__Exercise directions__
The lines from the one holding "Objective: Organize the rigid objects" to the end of the records below, exactly as written, are the only thing to return.

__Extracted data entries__
═══
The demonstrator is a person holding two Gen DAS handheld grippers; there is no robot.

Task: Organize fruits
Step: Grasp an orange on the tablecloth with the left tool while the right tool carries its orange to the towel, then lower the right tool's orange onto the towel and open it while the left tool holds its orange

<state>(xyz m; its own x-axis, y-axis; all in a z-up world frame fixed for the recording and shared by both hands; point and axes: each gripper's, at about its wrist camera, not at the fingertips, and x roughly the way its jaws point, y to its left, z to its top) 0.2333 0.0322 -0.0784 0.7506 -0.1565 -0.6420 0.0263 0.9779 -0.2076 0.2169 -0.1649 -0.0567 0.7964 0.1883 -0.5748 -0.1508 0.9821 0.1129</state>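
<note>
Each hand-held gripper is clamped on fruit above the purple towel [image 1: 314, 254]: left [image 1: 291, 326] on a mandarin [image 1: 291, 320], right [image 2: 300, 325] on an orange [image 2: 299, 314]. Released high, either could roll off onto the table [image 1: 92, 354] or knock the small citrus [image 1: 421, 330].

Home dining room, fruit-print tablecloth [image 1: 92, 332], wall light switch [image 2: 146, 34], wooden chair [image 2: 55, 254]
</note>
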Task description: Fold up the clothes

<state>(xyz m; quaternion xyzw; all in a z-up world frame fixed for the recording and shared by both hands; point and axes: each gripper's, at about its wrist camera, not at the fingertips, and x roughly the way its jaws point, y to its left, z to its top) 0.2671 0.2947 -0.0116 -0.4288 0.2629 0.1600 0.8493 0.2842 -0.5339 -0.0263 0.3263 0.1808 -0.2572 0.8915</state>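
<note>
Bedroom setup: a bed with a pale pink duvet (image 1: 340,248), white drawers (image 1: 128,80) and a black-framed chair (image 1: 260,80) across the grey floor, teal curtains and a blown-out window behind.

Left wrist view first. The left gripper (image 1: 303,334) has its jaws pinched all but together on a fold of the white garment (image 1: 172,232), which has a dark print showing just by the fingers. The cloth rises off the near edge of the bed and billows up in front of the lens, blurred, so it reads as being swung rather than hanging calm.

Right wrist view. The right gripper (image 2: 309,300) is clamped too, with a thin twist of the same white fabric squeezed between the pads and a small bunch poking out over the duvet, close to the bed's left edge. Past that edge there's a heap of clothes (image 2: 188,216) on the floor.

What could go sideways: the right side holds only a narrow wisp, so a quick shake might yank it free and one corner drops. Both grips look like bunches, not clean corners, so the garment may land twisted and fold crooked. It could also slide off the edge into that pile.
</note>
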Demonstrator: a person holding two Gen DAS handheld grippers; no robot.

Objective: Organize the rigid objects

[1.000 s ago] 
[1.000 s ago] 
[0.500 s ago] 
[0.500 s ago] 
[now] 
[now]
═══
__Answer below__
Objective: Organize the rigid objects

[1.000 s ago] 
[1.000 s ago] 
[0.500 s ago] 
[0.500 s ago] 
[now] 
[now]

That finishes the exercise.